By analyzing the community clusters of different cultural meme networks, the similarities and differences among dynasties′ cultures can be quantitatively assessed. The main purpose is to prove that the similarity of different cultures between dynasties will change due to cultural types. For example, from the “period of the Three Kingdoms” to the Tang dynasty, the overall network and the shape network basically belong to one cluster and, namely, from the perspective of the overall and shape networks, the similarity among dynasties’ cultures is higher, while its auxiliary memes can be divided into two different clusters. The color and texture networks mainly highlighted cultural differences among the dynasties. By analyzing the similarities and differences between dynasties′ cultures from the perspective of cultural memes, we can find out which types of cultural memes present similarities between dynasties and which present differences. The factors influencing the formation of a dynasty’s culture are very complex and changeable. To elaborate from the perspective of cultural memes is conducive to a more detailed understanding of the similarities and differences among dynasties.

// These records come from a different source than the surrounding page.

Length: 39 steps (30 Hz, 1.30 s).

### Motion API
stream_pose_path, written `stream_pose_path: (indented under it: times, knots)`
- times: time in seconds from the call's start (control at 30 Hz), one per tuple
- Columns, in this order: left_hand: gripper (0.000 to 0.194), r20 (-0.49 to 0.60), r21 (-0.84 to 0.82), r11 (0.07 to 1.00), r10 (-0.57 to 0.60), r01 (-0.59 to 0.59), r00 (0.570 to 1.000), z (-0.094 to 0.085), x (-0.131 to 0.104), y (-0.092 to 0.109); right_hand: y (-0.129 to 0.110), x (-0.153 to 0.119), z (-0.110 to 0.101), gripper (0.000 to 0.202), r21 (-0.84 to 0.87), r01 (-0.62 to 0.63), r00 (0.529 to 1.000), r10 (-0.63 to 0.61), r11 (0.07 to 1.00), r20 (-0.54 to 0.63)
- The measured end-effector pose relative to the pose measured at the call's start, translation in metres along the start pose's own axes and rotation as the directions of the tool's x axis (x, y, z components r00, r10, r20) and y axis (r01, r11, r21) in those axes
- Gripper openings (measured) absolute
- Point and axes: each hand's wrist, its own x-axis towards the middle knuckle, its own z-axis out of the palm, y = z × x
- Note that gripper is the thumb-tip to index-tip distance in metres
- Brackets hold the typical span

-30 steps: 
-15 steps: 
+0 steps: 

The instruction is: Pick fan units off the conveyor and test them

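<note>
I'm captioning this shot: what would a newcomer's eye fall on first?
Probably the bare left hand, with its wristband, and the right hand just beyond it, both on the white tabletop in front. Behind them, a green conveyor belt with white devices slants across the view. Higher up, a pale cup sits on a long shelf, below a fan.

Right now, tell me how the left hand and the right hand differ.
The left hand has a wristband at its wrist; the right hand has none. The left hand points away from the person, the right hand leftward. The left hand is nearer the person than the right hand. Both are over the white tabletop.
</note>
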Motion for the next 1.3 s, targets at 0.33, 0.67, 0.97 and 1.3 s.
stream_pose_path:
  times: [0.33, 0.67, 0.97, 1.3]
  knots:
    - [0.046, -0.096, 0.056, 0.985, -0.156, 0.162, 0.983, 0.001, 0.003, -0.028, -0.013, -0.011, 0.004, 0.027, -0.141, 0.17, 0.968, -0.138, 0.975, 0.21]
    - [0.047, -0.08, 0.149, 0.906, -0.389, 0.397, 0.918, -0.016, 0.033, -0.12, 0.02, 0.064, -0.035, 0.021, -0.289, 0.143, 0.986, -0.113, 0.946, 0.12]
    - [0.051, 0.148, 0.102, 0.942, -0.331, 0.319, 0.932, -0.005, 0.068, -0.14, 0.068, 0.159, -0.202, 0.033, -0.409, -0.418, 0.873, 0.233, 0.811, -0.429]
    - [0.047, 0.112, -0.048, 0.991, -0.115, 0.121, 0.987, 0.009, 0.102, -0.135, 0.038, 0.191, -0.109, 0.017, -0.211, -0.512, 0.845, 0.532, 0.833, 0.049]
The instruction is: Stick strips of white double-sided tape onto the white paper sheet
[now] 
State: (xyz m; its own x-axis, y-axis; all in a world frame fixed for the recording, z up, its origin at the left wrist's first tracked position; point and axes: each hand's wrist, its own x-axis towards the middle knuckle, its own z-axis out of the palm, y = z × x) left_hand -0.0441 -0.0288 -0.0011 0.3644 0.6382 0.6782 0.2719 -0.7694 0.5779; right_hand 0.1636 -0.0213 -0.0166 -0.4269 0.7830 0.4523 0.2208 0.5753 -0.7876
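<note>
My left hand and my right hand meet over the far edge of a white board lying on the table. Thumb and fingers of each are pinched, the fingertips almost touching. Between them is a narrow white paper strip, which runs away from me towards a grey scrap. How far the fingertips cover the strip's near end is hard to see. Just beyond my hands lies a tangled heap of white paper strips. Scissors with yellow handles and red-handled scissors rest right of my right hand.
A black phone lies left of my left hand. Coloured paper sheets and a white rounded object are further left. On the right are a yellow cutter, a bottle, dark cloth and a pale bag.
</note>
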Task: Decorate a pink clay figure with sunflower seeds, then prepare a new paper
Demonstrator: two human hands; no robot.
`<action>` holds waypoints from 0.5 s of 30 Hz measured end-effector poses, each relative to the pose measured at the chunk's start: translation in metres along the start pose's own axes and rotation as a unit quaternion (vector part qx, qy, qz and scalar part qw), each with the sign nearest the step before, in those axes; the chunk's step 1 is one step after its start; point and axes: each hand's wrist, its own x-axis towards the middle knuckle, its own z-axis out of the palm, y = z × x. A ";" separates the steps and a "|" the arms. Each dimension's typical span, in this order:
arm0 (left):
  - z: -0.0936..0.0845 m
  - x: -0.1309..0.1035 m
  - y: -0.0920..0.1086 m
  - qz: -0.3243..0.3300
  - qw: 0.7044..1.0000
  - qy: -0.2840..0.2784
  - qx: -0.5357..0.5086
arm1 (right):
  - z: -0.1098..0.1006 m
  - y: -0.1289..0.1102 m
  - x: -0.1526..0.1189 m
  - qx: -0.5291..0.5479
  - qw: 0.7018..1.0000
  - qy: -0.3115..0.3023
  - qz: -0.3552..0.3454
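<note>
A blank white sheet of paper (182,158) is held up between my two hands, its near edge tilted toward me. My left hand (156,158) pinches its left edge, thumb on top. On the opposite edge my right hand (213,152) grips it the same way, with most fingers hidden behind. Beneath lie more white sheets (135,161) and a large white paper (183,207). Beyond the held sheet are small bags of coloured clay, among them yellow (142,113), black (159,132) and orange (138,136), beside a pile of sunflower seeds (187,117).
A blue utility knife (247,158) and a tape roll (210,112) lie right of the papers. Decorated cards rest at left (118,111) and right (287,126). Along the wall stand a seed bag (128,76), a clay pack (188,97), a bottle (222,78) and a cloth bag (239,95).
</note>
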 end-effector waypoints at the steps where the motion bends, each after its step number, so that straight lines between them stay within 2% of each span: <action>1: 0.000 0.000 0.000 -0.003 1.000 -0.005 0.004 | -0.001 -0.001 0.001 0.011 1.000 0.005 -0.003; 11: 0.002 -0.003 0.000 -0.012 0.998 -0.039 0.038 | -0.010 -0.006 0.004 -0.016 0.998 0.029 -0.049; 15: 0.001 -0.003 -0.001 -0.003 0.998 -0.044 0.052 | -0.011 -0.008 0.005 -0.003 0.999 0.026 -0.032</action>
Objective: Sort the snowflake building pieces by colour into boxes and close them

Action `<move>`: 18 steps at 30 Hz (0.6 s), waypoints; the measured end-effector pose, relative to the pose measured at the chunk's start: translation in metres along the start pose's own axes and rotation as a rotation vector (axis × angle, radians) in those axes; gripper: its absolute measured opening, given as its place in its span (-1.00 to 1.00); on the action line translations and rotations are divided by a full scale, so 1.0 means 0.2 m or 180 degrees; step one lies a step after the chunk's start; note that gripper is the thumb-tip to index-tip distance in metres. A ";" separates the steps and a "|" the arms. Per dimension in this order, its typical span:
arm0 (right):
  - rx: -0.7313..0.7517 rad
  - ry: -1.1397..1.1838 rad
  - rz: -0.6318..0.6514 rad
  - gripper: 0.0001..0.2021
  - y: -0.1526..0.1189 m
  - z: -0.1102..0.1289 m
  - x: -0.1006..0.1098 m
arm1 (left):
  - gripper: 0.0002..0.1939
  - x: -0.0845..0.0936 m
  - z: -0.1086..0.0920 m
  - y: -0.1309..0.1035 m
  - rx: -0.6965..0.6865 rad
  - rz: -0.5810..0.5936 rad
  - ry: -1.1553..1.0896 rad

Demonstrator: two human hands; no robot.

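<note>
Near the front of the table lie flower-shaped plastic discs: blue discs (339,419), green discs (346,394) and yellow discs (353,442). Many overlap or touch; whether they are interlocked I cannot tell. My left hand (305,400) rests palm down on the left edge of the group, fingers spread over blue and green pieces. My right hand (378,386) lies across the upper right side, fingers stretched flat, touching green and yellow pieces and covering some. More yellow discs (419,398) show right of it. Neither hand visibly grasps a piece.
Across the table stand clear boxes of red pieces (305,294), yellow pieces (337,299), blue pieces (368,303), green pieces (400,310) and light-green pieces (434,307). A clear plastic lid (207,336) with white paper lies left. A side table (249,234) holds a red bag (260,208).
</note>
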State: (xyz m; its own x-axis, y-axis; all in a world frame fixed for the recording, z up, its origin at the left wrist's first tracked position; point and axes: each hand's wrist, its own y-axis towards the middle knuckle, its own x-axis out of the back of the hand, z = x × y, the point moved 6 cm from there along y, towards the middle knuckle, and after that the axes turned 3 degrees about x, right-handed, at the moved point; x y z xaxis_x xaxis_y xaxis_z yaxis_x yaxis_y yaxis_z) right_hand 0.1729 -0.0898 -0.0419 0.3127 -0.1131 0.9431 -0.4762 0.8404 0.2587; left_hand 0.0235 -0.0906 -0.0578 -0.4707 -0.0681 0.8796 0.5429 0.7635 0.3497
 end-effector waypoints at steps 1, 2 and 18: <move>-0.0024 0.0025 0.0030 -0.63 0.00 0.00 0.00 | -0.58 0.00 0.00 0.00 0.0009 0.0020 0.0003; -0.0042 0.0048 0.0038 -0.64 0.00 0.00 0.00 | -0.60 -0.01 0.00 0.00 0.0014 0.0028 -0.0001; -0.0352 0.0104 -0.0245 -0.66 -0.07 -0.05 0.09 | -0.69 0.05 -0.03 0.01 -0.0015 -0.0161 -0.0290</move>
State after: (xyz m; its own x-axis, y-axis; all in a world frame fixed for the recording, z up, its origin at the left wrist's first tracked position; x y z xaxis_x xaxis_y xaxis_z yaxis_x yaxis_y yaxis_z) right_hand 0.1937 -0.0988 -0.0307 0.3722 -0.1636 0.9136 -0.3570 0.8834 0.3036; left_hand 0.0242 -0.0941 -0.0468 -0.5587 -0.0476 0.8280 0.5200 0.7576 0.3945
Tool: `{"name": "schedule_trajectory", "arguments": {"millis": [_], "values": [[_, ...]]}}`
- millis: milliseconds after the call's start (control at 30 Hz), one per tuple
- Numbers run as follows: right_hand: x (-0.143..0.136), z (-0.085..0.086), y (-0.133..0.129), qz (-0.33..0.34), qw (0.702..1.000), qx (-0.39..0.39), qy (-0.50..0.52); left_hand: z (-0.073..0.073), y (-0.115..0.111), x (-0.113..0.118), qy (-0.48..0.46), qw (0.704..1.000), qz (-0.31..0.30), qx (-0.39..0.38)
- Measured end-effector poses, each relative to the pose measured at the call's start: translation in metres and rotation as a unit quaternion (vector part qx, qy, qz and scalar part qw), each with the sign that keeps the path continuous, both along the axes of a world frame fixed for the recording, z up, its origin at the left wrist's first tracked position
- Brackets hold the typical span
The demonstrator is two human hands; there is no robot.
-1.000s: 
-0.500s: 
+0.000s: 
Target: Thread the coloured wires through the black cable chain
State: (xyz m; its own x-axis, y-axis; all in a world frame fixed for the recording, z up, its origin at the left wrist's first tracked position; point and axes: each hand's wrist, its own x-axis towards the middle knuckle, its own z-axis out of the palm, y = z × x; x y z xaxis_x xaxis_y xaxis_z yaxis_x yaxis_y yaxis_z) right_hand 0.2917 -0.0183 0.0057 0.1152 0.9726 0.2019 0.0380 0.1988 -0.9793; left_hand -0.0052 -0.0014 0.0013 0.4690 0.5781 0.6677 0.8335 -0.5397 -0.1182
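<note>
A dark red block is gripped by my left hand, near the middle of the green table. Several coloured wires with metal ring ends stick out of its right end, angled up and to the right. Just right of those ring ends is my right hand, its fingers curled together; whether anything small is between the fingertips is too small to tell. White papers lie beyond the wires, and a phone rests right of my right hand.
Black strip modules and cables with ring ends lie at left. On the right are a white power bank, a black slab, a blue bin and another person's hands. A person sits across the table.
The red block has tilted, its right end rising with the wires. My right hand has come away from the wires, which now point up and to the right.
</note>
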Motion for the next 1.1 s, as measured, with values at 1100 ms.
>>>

4.2.2. Features of the Cultural Structure of Dynasties

The community clusters show that the cultures of dynasties in one cluster are similar to each other. The centrality can measure the level of similarity between different dynasty cultures. In Figure 9, red circles represent the dynasties with low centrality in networks, while blue boxes represent the dynasties with high centrality. The higher the centrality is, the more dynasties it connects, and the more important that dynasty is in the whole network, also showing the higher level of similarity it has. Low centrality illustrates less connected nodes, meaning this dynasty is unique from the others.
For the overall network, the distribution of node centrality shows a rising trend in general, indicating that over time there is an unceasing inheritance and fusion of cultures. However, there are some special turning points: The “period of the Three Kingdoms” to the Jin dynasty, the “period of the Sixteen States” to the Sui dynasty, the “period of the Five Dynasties and Ten Kingdoms” to the Song dynasty. These periods all experienced conversions from multiple rulers to one single ruler. The Liao dynasty was unique because of the conflict and fusion between its ethnic minority culture and the Central Plains Han culture. There are three main community clusters in the overall network. The Zhou dynasty, Han dynasty, and the “period of the Five Dynasties and Ten Kingdoms” belong to one cluster. the “period of the Three Kingdoms”, the Jin dynasty, the “Northern and Southern dynasties”, the “period of the Sixteen States”, and the Sui dynasty belong to one cluster. The Tang dynasty, Song dynasty, Liao dynasty, the “Western Xia regime”, Yuan dynasty, and Ming dynasty belong to one cluster. The highest centrality of nodes in the network are the “period of the Five Dynasties and Ten Kingdoms”, the “period of the Sixteen States”, and the Ming dynasty, which belong to three different clusters, indicating that these three dynasties make the greatest contribution to the community cluster and have a higher level of similarity, mainly showing the cultural similarity with the same community cluster.
Similarly, through the analysis of centrality for nodes in other networks, cultural characteristics can be observed. In the color network, the Shang dynasty, the “period of the Five Dynasties and Ten Kingdoms”, and the Yuan dynasty show similarities in color culture, while the Stone Age, Han dynasty, the “Northern and Southern dynasties”, Tang dynasty, and the “Western Xia regime” are unique from the other dynasties. In the auxiliary network, the auxiliary cultures of the Sui dynasty, Tang dynasty, the “period of the Five Dynasties and Ten Kingdoms”, and Song dynasty show similarities, while the Stone Age, Shang dynasty, and the “Western Xia regime” show uniqueness. In the texture network, dynasties at the early stage present different texture cultures, while the dynasties after the “period of the Five Dynasties and Ten Kingdoms” mainly presented similarities. The changing nodes in the shape network are the “period of the Three Kingdoms”, Tang dynasty, and “Jurchen Jin dynasty”, which also belong to three different community clusters from Figure 8b. The similarities of the shape culture for dynasties are mainly continuous.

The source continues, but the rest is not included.